Unlike appetite which has psychological drivers, hunger is a biological program controlled by our physiological survival mechanisms.  As its sole source of fuel, the brain monitors blood sugar levels very closely and it triggers counter-regulatory hormones to either move sugar in or out of the blood stream. When we eat, our blood  glucose rises in the bloodstream as food is digested and broken down for energy. If we eat consistently, the  blood glucose levels rise and fall gently, providing us with sustained energy and controlled hunger levels. If, for example, we tend to not eat all day and then gorge ourselves at night, the “roller coaster effect” occurs: blood glucose levels rise significantly with too much glucose coming into the bloodstream and then fall precipitously, as insulin works to store the excess glucose into fat. This also triggers the release of hunting hormones, so you feel wired and ready to kill, with gnawing hunger and frustrating mood swings – you feel “hangry”.

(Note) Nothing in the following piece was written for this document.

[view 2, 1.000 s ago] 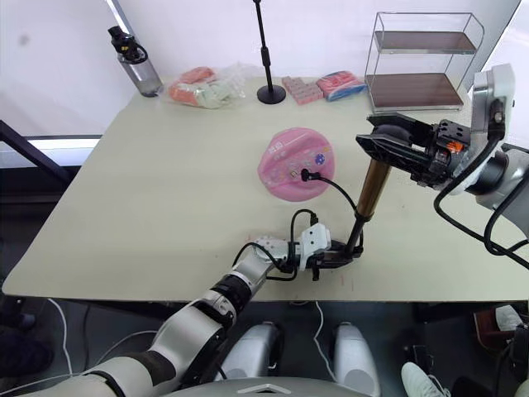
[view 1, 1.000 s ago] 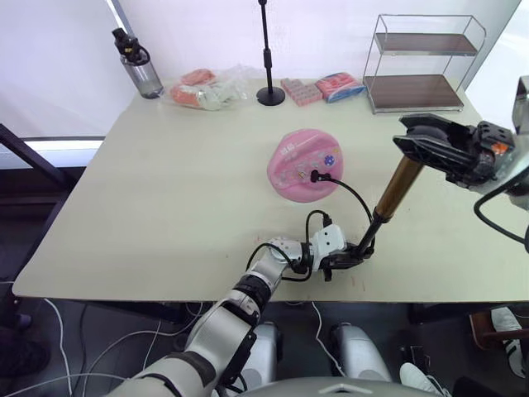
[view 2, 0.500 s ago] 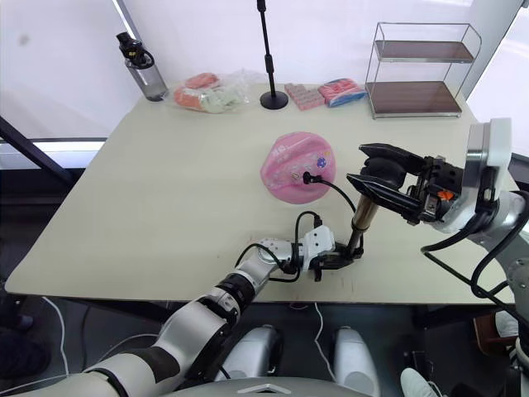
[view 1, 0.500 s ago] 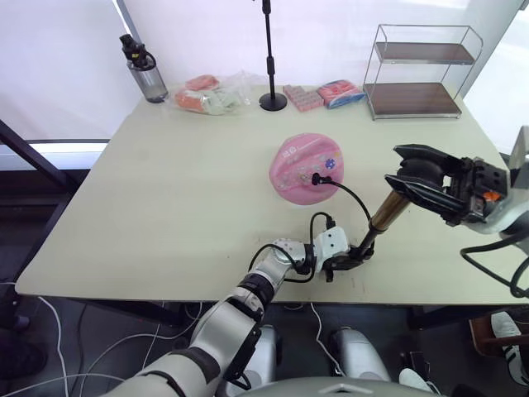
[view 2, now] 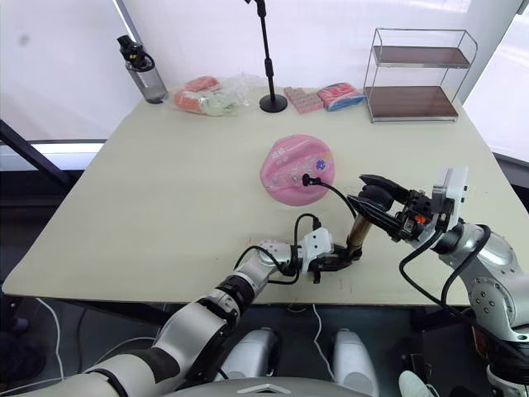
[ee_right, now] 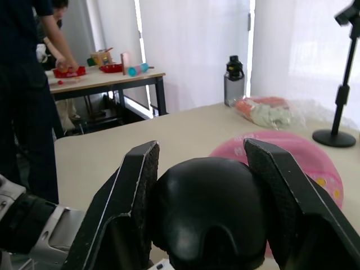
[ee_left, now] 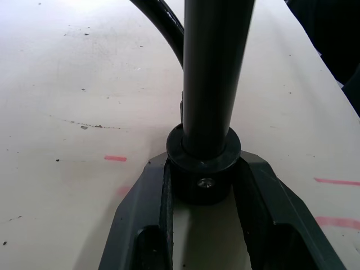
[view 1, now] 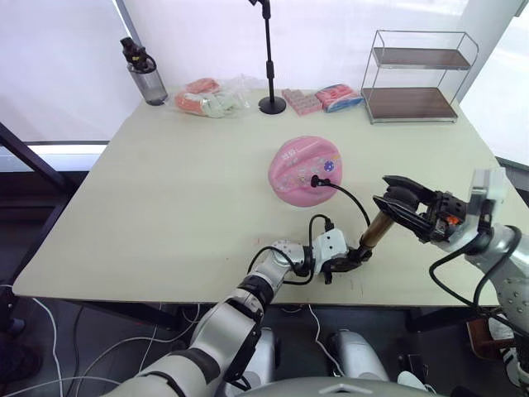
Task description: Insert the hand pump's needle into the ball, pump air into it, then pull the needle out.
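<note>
The pink ball lies flattened near the table's middle. A black fitting sits plugged into its near side; the needle itself is hidden inside. A thin black hose loops from there to the hand pump, which stands tilted near the front edge. My left gripper is shut on the pump's black bottom cap, one finger on each side. My right gripper is shut on the black handle at the pump's top, low over the table.
Along the table's far edge stand a water bottle, bagged packets, a black stand, pink packets and a wire shelf rack. A person stands at another table beyond.
My right gripper has pushed the handle down toward the base, so less of the gold cylinder shows. The left gripper and the ball have stayed put. The camera has shifted slightly.
</note>
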`<action>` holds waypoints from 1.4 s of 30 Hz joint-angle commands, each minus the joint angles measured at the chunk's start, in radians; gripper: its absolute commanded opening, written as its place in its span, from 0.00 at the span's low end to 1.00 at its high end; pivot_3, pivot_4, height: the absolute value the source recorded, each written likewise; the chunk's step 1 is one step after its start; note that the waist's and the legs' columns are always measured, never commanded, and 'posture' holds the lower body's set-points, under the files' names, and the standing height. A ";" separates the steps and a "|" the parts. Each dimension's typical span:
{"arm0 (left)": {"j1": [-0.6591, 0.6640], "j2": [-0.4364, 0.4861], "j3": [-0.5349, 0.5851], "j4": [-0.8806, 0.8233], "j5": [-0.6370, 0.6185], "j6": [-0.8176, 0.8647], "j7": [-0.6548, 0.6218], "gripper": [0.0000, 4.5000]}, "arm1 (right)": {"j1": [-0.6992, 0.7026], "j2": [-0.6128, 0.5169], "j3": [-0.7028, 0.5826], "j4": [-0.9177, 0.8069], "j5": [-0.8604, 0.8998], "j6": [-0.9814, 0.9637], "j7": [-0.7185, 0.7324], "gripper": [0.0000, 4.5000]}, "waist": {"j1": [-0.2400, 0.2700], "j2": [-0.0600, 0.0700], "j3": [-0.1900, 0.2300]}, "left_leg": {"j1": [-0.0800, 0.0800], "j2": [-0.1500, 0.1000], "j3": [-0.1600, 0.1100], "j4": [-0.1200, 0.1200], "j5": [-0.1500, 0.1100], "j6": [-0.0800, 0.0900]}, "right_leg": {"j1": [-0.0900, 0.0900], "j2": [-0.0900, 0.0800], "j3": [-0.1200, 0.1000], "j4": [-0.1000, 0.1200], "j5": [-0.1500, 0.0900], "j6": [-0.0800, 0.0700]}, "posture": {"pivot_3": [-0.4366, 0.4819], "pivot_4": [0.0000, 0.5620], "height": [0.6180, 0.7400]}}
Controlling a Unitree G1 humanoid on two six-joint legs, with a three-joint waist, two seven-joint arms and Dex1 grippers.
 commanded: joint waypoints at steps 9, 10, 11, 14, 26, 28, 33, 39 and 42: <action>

While this hunting and killing brain set helped our ancestors survive, it doesn’t serve us or those around us well today.  Combined with the availability of unhealthy foods, it can also spell disaster for someone trying to lose weight:  extreme hunger typically results in overeating and often, eating those quickacting carbohydrates bring blood  sugar back up. This is the viscous “spike, crash and crave” cycle, and fat storage survival mechanism, working in overdrive.


Two Sides of the Apple

The only stress Adam and Eve had in the Garden was not being allowed to eat “the Apple”. Today, we  experience an onslaught of modern day stressors causing our body to release the hormone cortisol. Cortisol has a number of effects including making us less sensitive to the satiety hormone, leptin; increasing the storage of belly fat (visceral adipose tissue) which gives us the “apple shape”; and slowing our metabolism. Powerful hormones like cortisol and insulin helped ensure the survival of our ancestors by driving fat storage and blocking access to fat. Unlike in the Garden of Eden, today we are surrounded by non-nutritious and highly  processed foods. Combine this availability of nutrient-devoid foods with our fat storing genes and one can see  how weight gain is less a question of “will power” and more about our biology combined with our environment.


The Glycemic Index

Not all carbs are created equal. The type of carbohydrate found in the Garden of Eden would be classified as  “low glycemic index” (GI), which means carbs are converted to blood glucose slowly, allowing for a gentle rise and fall of blood glucose levels. Our modern food supply however is full of refined, fast acting carbs (high GI) that are digested and assimilated into the bloodstream quickly, raising blood sugar and insulin levels and  perpetuating the “roller coaster effect”. Unlike fast acting high GI carbs (the kindling) that spike blood sugar  and cause cravings, slow acting low GI carbs (the logs) burn steady and longer, sustaining energy without wild blood sugar swings.

Understanding the impact food has on your blood sugar level is only one key to achieving optimal health. While it may not be “the key” that gets you into the Garden of Eden, it can open many doors leading to a longer and healthier life. But no matter what, you will find it easier to lose weight and achieve significant health  benefits by replacing high-GI foods with their low-GI counterpart.